> [Task prompt]:
Your task is to show every line in the listing below that includes "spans".

◆ ◆ ◆ ◆ ◆ ◆ ◆

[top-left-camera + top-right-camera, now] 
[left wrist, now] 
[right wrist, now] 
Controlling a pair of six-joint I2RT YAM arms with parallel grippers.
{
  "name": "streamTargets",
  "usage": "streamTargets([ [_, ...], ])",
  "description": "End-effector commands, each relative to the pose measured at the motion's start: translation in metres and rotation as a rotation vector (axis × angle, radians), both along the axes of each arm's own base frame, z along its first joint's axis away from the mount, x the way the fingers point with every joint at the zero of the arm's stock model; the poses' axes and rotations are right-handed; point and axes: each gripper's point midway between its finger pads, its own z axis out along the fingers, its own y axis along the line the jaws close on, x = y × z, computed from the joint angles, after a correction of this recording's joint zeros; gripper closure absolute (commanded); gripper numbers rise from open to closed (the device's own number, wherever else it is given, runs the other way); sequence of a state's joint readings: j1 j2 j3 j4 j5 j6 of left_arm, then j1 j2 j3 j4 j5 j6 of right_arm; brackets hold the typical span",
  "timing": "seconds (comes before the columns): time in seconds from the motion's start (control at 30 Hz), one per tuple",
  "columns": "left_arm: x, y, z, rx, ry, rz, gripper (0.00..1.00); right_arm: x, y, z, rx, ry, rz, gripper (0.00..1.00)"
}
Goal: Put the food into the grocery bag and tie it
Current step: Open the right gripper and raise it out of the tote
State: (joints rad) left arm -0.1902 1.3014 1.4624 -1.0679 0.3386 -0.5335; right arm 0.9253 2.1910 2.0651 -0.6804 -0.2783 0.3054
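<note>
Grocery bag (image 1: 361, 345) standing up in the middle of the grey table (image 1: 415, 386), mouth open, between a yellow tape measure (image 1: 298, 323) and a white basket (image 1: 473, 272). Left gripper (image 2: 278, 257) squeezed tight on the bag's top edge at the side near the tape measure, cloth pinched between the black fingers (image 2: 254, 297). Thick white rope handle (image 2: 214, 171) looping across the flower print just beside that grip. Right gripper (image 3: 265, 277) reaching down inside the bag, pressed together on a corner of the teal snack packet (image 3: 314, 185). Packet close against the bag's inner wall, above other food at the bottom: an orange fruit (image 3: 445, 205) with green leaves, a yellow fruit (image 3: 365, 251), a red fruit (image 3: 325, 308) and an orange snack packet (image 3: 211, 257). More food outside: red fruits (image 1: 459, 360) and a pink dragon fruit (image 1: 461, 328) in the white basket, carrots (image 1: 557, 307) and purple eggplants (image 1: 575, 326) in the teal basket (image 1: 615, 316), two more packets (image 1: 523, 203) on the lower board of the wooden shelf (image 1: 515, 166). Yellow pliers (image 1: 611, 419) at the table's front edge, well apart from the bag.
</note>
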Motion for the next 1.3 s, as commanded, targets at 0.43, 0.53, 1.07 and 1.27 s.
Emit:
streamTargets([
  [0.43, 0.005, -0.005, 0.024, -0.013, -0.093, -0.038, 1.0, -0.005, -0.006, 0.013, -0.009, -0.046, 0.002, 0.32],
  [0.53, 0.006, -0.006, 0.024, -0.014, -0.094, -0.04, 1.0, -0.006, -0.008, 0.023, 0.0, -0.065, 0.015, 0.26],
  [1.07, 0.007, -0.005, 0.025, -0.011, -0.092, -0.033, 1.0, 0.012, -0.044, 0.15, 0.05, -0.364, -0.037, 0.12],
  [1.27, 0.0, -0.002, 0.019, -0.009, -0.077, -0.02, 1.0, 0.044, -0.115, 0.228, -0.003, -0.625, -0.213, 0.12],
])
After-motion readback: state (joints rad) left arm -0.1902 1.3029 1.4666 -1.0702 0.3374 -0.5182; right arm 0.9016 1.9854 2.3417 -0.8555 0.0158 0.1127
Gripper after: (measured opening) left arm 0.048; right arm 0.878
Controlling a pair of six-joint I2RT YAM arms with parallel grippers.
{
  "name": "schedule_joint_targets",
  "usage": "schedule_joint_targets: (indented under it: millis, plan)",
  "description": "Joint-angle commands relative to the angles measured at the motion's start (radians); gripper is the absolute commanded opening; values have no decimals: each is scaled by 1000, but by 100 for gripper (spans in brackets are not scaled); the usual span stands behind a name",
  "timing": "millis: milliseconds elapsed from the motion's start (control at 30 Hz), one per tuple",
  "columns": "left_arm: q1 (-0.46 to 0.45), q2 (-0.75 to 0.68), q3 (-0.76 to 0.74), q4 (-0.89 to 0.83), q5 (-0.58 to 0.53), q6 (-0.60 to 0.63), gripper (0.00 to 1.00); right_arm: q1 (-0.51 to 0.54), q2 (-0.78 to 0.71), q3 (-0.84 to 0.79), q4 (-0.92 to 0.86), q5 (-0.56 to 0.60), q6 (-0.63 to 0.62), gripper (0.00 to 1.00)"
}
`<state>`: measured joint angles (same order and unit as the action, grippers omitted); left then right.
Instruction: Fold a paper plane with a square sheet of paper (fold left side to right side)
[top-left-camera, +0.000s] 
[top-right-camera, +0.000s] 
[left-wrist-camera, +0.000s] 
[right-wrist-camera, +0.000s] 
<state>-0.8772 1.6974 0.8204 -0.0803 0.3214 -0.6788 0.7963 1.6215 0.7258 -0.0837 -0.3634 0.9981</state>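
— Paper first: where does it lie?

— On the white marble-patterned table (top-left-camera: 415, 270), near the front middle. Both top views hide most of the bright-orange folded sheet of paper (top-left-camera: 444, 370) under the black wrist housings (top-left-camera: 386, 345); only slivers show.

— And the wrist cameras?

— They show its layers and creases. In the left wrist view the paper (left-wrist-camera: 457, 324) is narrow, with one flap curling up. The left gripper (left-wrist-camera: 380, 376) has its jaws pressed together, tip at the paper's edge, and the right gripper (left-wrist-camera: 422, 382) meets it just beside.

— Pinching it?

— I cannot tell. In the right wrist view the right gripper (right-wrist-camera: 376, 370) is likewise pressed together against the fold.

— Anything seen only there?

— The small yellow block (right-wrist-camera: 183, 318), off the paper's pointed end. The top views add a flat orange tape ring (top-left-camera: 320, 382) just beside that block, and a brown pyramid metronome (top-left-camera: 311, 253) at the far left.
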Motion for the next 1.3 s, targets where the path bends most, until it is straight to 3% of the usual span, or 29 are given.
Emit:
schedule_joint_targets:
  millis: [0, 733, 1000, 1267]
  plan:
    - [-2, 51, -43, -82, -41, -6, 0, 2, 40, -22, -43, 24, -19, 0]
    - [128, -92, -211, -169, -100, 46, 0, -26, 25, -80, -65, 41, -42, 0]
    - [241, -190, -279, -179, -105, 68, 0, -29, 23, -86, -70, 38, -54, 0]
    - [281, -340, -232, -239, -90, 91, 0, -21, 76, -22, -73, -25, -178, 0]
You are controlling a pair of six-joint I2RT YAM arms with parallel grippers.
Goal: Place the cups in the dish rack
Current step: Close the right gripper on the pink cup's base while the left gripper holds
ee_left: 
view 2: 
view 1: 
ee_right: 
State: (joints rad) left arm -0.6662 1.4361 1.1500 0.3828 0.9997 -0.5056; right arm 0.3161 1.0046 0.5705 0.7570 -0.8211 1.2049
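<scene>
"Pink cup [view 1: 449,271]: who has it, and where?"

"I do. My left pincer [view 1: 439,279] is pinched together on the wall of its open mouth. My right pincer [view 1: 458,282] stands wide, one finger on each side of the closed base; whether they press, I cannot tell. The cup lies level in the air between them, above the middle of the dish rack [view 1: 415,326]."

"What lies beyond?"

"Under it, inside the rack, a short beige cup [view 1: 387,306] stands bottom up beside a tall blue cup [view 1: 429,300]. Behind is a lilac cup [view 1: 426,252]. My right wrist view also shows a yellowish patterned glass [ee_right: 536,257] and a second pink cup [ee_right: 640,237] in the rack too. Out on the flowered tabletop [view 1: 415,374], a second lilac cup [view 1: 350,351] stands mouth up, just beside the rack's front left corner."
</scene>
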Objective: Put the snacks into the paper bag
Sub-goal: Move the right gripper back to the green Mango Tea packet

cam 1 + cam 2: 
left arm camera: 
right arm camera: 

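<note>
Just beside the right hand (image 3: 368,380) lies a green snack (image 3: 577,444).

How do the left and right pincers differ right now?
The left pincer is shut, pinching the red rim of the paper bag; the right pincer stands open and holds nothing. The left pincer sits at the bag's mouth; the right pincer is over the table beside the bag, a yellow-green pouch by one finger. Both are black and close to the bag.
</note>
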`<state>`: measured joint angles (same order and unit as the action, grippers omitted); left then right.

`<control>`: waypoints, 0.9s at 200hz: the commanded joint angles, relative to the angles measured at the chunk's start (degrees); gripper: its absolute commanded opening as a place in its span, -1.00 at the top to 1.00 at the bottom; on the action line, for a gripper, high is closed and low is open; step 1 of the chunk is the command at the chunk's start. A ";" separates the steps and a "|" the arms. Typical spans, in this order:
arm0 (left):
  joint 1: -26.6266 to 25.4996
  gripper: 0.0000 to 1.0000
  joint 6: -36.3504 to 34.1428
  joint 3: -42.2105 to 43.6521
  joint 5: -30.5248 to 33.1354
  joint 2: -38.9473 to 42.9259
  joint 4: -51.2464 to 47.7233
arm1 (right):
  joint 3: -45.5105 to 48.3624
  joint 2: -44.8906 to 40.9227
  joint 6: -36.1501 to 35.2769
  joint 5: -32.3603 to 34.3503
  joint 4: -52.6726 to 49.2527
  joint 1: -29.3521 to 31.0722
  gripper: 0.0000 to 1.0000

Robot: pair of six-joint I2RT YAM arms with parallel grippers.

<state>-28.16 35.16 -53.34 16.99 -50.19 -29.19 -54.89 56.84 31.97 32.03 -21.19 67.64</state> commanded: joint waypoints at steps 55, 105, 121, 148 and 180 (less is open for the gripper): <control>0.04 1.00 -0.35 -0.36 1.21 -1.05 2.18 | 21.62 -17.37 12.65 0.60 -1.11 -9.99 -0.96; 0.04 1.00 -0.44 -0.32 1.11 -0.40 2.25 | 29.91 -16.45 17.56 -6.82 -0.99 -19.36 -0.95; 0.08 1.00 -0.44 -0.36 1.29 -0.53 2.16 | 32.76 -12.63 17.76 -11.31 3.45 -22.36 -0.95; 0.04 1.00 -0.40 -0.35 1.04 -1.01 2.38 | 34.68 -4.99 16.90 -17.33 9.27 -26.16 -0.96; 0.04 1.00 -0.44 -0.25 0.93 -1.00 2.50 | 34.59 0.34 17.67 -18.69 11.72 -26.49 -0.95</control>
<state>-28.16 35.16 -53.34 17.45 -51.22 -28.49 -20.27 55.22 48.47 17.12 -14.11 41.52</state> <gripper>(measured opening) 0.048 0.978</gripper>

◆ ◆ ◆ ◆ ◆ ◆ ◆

> [Solution for this problem]:
  "description": "Joint-angle commands relative to the angles measured at the motion's start (radians); gripper is the absolute commanded opening; values have no decimals: each is scaled by 1000, but by 100 for gripper (spans in brackets are not scaled); the usual span stands behind a name",
`<control>`: waypoints, 0.9s at 200hz: the commanded joint angles, relative to the angles measured at the chunk's start (degrees); gripper: its absolute commanded opening as a place in its span, -1.00 at the top to 1.00 at the bottom; on the action line, for a gripper, high is closed and low is open; step 1 of the chunk is the command at the chunk's start. A ";" separates the steps and a "|" the arms. Typical spans, in this order:

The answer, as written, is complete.